[YOUR GOAL]
For this exercise, copy all the data exactly and include none of the pictures.

-- -- --

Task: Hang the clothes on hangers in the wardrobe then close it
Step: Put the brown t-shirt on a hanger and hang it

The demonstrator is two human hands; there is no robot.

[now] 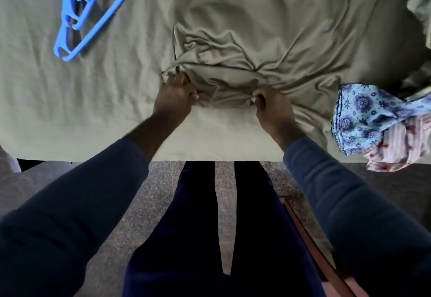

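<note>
An olive-grey T-shirt (268, 28) with orange lettering lies flat on the bed, its hem bunched toward me. My left hand (175, 96) grips the hem on the left. My right hand (272, 105) pinches the same hem on the right. Both fists are closed on the fabric, about a hand's width apart. Several blue plastic hangers (86, 14) lie in a pile at the upper left of the bed, away from both hands. The wardrobe is not in view.
The bed sheet (70, 98) is pale green-grey, with its edge just in front of my legs. A blue floral garment (363, 115) and a pink striped one (401, 147) are heaped at the right edge. A reddish wooden piece (314, 245) stands by my right leg on the speckled floor.
</note>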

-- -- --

[SOLUTION TO THIS PROBLEM]
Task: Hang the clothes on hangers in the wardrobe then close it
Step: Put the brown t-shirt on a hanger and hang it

The demonstrator is two human hands; there is no robot.

[now] 

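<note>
An olive-grey T-shirt (268, 28) with orange lettering lies flat on the bed, its hem bunched toward me. My left hand (175, 96) grips the hem on the left. My right hand (272, 105) pinches the same hem on the right. Both fists are closed on the fabric, about a hand's width apart. Several blue plastic hangers (86, 14) lie in a pile at the upper left of the bed, away from both hands. The wardrobe is not in view.
The bed sheet (70, 98) is pale green-grey, with its edge just in front of my legs. A blue floral garment (363, 115) and a pink striped one (401, 147) are heaped at the right edge. A reddish wooden piece (314, 245) stands by my right leg on the speckled floor.
</note>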

With this, the answer is complete.